If you consider the sensitive nature of many of the documents you’ll receive when opening a new franchise, it’s no wonder that non-disclosure agreements play an important role.
It’s highly likely that you’ll have to sign a legally binding non-disclosure agreement before you’re given access to the franchisor’s operations manual, as it typically contains all the information about the franchise model in use by the business.
2. Pay a deposit
Having signed a confidentiality agreement, many franchises will also expect you to pay a deposit before the franchise agreement is signed. In the vast majority of cases, this deposit will be non-refundable. However, some franchises allow for clauses that permit the prospective franchisee to back out, though usually only in extreme circumstances.
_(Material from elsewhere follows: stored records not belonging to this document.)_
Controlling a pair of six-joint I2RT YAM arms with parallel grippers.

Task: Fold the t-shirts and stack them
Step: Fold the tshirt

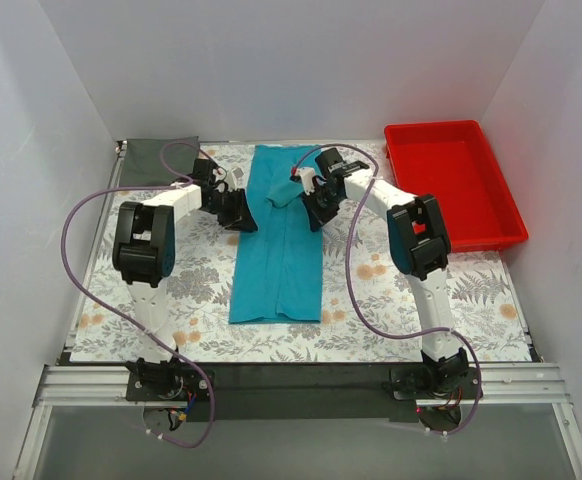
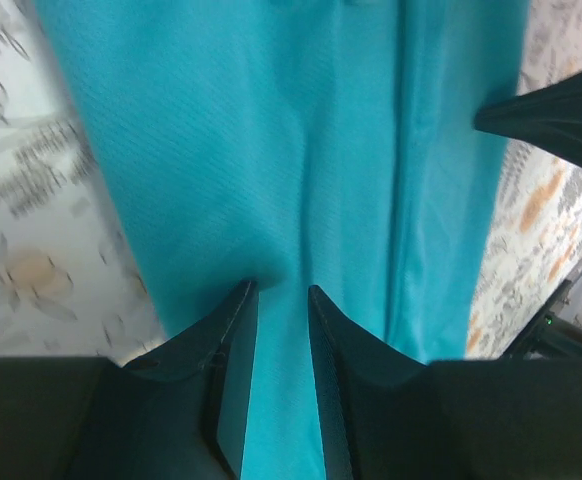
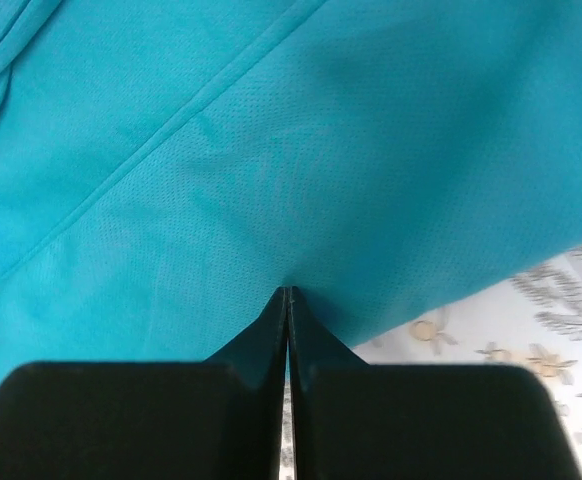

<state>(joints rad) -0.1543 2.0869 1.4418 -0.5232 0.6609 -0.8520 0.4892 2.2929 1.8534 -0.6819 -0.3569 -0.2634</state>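
While teal t-shirt (image 1: 276,260) lies at centre as long strip, crosswise folds not yet made; dark grey t-shirt (image 1: 156,160) sits folded at far-left corner, awaiting stack; right gripper (image 3: 288,292) jaws together, pinching strip's edge; left gripper (image 2: 282,288) jaws narrowly apart astride cloth, grip unclear.

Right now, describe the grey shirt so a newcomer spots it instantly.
Start at the floral table cloth and go to its far left corner, opposite the red tray. The dark grey t-shirt lies there as a flat rectangle, unlike the long teal t-shirt stretched down the middle.
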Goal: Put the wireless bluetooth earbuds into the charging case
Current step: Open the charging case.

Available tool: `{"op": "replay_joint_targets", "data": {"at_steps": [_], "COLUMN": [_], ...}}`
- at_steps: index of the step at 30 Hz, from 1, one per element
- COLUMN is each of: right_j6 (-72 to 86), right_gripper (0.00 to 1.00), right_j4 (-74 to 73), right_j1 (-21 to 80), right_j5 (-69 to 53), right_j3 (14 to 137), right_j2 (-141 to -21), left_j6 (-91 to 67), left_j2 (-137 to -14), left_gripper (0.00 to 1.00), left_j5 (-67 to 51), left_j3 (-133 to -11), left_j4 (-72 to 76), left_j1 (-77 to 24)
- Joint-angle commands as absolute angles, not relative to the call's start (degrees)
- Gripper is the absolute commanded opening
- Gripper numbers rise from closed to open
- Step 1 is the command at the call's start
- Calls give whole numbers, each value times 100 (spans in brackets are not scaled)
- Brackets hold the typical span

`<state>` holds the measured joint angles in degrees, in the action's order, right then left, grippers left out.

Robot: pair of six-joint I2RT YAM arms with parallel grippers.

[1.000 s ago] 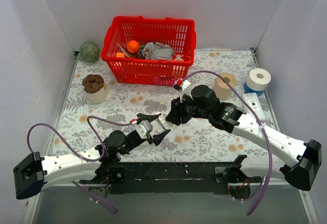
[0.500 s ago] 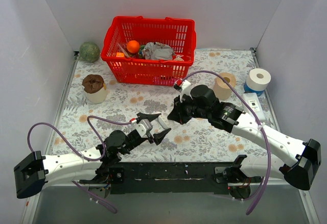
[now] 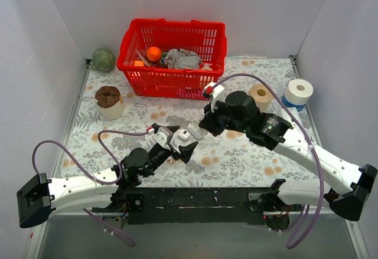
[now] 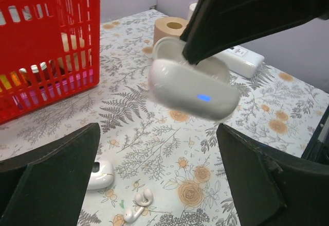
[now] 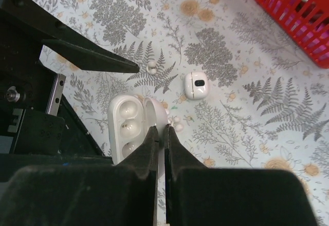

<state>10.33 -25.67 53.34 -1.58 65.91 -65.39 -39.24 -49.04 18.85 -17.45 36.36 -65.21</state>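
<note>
The open charging case [image 4: 190, 88] showed a small blue light. The right tool [image 5: 164, 131], its arm stretched left over the table [image 4: 267, 102], was closed on the lid of the case and held it up. The left tool [image 3: 176, 142] stood wide open below, holding nothing. The wireless bluetooth earbuds [image 4: 145, 196] lay on the table.

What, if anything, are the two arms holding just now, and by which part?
The right gripper, fingers shut, pinches the open charging case by the edge of its lid. The left gripper is open, holding nothing.
</note>
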Motion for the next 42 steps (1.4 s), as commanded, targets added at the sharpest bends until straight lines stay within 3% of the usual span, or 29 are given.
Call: {"op": "replay_joint_targets", "data": {"at_steps": [1, 4, 5, 12, 15, 21, 42], "right_j6": [256, -333, -464, -1564, -1872, -2188, -1978], "right_gripper": [1, 1, 1, 1, 1, 1, 1], "right_j4": [-2803, -2909, -2874, -2540, -2347, -2478, -2303], "right_j1": [5344, 5361, 5370, 5440, 5510, 5844, 6284], "right_j5": [123, 105, 227, 185, 62, -352, -202], "right_j3": [7066, 7154, 7128, 6917, 6891, 6917, 6891], "right_j2": [-6232, -6223, -6205, -5661, -5468, -5431, -5748], "left_j6": [-4376, -4860, -5052, -5939, -5872, -5564, -5467], "left_j2": [-4571, -4221, -4132, -4253, -4613, -5236, -5572], "left_gripper": [98, 98, 98, 98, 98, 96, 68], "left_j5": [2689, 2279, 1128, -3218, -3821, -4174, -3982], "left_j3": [-2038, -2258, -2415, -3172, -3391, -3664, -3665], "left_j4": [3131, 2377, 2208, 1713, 1662, 1600, 2337], "left_j1": [-6504, -6443, -6373, -5090, -4720, -4526, -4518]}}
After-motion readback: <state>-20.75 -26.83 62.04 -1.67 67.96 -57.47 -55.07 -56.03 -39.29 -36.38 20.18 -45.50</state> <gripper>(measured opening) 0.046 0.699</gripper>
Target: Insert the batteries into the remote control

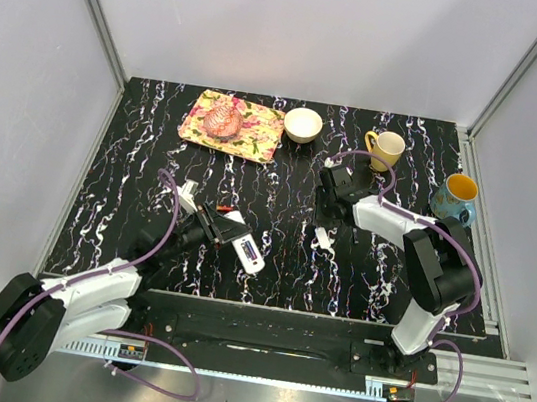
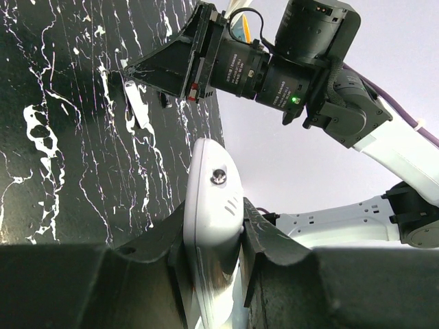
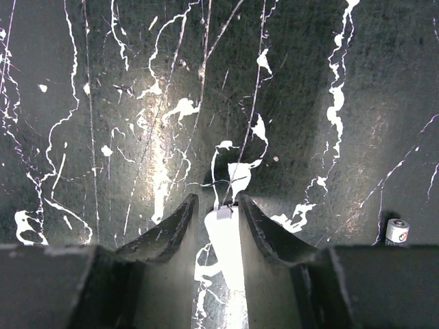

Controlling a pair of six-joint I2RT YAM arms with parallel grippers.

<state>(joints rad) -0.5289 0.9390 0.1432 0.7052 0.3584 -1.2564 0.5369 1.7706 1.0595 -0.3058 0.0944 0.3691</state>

These are the two principal commitments you’ll typically have to make before you’re able to sign the franchise agreement.
What you need to know:
3. The duration of the franchise agreement
Make sure it’s clear how long it lasts and whether it’s renewable after the initial contract expires.
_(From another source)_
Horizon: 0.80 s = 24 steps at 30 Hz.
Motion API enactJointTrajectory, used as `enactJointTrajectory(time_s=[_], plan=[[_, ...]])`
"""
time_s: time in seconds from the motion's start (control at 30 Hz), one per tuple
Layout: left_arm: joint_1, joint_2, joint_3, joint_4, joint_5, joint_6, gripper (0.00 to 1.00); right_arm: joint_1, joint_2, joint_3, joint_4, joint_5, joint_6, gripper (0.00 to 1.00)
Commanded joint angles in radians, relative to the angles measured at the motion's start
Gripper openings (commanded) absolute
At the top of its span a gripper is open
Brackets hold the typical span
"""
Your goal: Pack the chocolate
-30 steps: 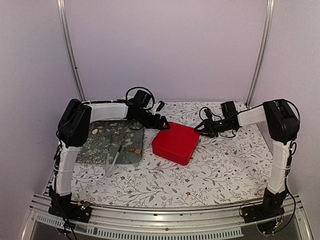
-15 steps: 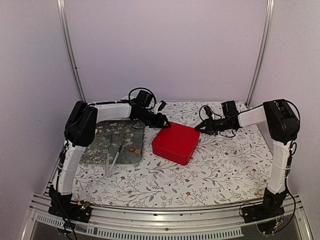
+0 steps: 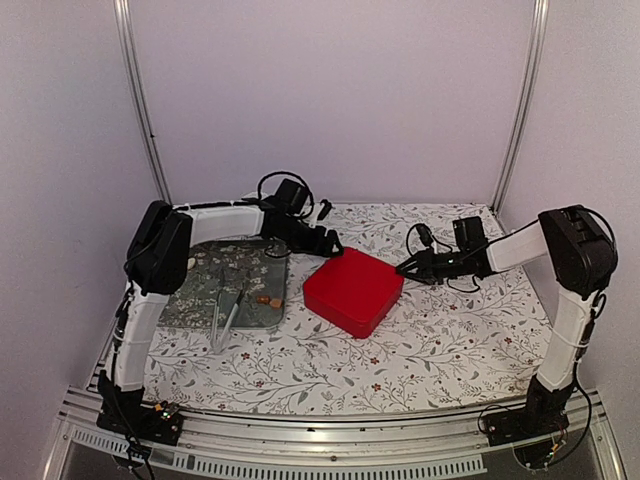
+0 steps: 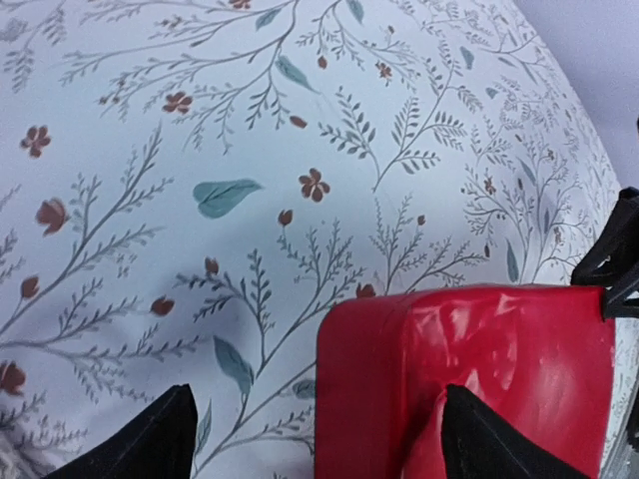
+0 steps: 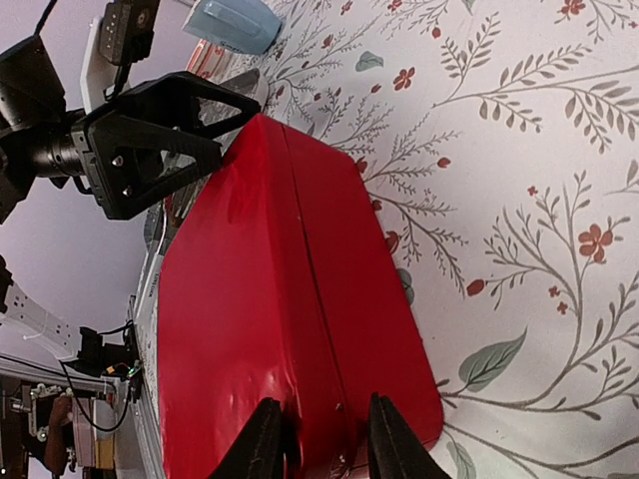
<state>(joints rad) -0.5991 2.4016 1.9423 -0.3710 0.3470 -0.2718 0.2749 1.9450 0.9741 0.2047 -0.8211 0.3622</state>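
The red box lies shut in the middle of the floral cloth. My left gripper is open at its far left corner; in the left wrist view one finger is over the box and the other over the cloth. My right gripper is at the box's right corner. In the right wrist view its fingers pinch the box's lid edge. Brown and tan chocolate lumps and a whitish one lie on the green tray.
A pair of clear tongs lies across the tray's near edge. A pale blue object shows beyond the box in the right wrist view. Metal frame posts stand at the back corners, and the rail runs along the near edge.
My right gripper has dropped lower and drawn back to the right at the box's corner. The box has turned slightly. My left gripper has edged along the far corner.
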Motion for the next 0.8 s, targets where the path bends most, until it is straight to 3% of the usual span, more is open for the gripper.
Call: enactJointTrajectory(time_s=[0.0, 0.07, 0.2, 0.33, 0.43, 0.63, 0.77], plan=[[0.015, -0.208, -0.114, 0.034, -0.121, -0.032, 0.92, 0.020, -0.007, -0.134, -0.161, 0.035, 0.037, 0.32], [0.021, -0.285, -0.158, 0.034, -0.147, -0.049, 0.98, 0.019, -0.034, -0.168, -0.141, 0.022, 0.060, 0.34], [0.012, -0.471, -0.376, 0.072, -0.147, -0.132, 0.99, 0.019, -0.073, -0.207, -0.131, -0.011, 0.072, 0.35], [-0.044, -0.605, -0.679, 0.230, -0.106, -0.269, 0.93, 0.019, -0.098, -0.242, -0.131, -0.038, 0.069, 0.35], [-0.107, -0.644, -0.813, 0.277, -0.111, -0.328, 0.88, 0.018, -0.125, -0.278, -0.133, -0.052, 0.066, 0.36], [-0.183, -0.582, -0.854, 0.335, -0.062, -0.370, 0.85, 0.019, -0.144, -0.321, -0.118, -0.112, 0.077, 0.37], [-0.201, -0.507, -0.813, 0.372, -0.007, -0.366, 0.78, 0.019, -0.157, -0.350, -0.093, -0.145, 0.093, 0.34]])
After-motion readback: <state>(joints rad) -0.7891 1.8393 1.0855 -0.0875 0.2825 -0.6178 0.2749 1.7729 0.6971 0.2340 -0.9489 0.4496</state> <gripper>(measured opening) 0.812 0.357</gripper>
4. The purpose of the franchise agreement: for the franchisor
Protect their interests
In the franchise agreement, there are a large number of terms used to protect the franchisor. After all, the franchise agreement is the document that defines the franchisor/franchisee relationship and sets out each of the parties' roles and responsibilities. With this in mind, it's important to understand what kind of terms the franchisor is likely to include to protect their interests.
If a franchisee is underperforming
For instance, it’s almost certain that the franchisor will include terms that allow them to monitor the performance of a franchisee and take action if they fall below a minimum threshold.
Guarantee integrity of their intellectual property
Likewise, the franchisor will also use the franchise agreement to protect themselves from unfair competition and to guarantee the integrity of their intellectual property.
Limit franchisee’s ability to act on certain rights
Finally, most franchise agreements include a clause that limits the franchisee's ability to act on those rights and freedoms granted to them by the franchise agreement. In other words, the franchisee can only make decisions permitted by the franchise agreement.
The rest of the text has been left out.